Here is another example from the same era regarding yellow fever, an infection caused by the yellow fever virus.  Many explorers, sailors, and workers who ventured into swamplands often times found themselves or their party with a most heinous illness.  Yellow fever consists of general flu-like symptoms (headache, fever, nausea, vomiting) which often subside after some days, however, in some instances the disease can progress to a more advanced state.  This “toxic phase” is often comprised of spiking fevers, jaundice (yellowing of the skin, thus yellow fever) due to damage of the liver by the infectious organism, and finally bleeding from the eyes and anywhere along the gastrointestinal tract (i.e. from mouth to anus).  This internal bleeding can cause the vomit to turn black, a product of the blood interacting with the acids in our stomach.  This infectious disease is, as I said earlier, caused by the aptly named, yellow fever virus, whose vector is the mosquito, Aedes aegypti.  Now, it follows that since these mosquitoes can carry this virus, and that swamplands and marshes are the breeding grounds of mosquitoes, it is perfectly reasonable to assume that the chances of getting yellow fever increase considerably when we spend time in such landscapes.  However, to the physician 250 years ago, with no knowledge of vectors or viruses, a very different conclusion might take form.  Since swamps are rife with noxious fumes, compounded with the fact that many individuals who went into the swamps came out sick, we might assume it was the fumes themselves that carried the disease.  If we extrapolate this pattern to world at large, we find very similar “relationships.”  For example, many captains aboard sailing vessels felt it of utmost importance to clear the ship of noxious smells by cleaning rigorously and  often, with the result being lower rates of disease compared to ships with less meticulous cleaning regimens.  Again, we know that cleaning the ship also likely reduced the amount of harmful bacteria aboard, however wouldn’t that also cause the smell to improve since fumes from bacteria can often be the source of the bad smell?  Scurvy was thought to be caused by the sea air, cholera was though to be caused by the spread of poisonous fumes, and so on.
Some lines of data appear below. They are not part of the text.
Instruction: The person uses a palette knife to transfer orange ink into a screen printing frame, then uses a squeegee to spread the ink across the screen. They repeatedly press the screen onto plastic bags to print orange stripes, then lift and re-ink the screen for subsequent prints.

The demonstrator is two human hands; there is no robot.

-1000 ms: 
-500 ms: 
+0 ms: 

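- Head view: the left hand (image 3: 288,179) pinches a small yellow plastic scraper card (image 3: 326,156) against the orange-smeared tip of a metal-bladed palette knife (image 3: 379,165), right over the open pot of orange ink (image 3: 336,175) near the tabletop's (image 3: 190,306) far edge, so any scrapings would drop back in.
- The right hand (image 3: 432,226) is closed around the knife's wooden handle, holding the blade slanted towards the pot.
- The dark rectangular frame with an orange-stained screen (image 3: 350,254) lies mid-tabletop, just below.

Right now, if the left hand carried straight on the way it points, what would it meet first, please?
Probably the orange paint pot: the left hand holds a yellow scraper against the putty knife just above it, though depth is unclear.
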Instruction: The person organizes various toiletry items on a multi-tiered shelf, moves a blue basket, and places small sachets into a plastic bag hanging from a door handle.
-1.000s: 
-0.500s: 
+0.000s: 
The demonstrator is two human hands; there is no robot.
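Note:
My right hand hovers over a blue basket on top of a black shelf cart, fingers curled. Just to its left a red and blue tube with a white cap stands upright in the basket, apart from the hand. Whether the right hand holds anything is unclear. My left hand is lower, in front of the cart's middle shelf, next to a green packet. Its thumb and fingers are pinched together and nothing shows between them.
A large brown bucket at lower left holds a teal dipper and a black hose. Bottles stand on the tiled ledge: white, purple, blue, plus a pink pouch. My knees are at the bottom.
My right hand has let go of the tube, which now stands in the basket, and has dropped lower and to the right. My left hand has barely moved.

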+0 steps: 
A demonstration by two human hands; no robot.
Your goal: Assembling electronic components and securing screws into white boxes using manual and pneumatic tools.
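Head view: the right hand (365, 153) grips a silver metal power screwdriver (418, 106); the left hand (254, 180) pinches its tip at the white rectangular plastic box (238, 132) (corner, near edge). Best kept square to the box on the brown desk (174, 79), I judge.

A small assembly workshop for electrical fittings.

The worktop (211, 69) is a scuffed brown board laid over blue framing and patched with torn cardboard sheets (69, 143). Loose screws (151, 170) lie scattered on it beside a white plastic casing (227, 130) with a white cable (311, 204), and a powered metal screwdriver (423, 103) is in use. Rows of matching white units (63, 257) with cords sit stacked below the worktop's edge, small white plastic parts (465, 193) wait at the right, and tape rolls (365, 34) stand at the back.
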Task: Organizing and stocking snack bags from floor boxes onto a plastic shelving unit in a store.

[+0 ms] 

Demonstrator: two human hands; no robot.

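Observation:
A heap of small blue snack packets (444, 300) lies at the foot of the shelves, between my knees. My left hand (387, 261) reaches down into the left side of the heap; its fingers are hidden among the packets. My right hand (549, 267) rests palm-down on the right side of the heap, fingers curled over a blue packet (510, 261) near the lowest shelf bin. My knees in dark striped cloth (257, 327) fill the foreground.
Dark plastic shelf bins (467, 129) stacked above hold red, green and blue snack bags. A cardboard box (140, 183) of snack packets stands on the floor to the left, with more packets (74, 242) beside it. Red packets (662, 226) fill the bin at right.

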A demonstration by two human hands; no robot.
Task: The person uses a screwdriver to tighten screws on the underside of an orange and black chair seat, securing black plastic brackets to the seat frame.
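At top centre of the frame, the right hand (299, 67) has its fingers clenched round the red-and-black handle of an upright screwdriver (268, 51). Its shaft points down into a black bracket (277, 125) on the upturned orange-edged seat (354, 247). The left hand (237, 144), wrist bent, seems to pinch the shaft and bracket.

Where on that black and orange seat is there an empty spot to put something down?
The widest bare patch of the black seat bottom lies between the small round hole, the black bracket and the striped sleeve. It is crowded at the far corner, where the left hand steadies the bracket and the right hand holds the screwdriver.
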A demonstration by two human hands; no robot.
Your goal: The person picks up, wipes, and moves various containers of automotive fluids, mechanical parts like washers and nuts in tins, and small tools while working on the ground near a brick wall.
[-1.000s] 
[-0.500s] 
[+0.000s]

This theory permeated the thinking of healthcare workers for much of the age of sail, often to the detriment of the sailors.  Many suffered from scurvy, beriberi, and other such illnesses, without the proper means or understanding for a cure.  Instead, the physicians, though logically so, often focused on decreasing the amount of noxious fumes for the person instead of seeking to discover what might actually cure the illness through what we might term “rudimentary experimentation.”  That is, trying out different medications or dietary changes until one proves useful in treating the disease.  This was how the discovery of vitamin C as a cure for scurvy came to fruition.  More on that topic in future postings!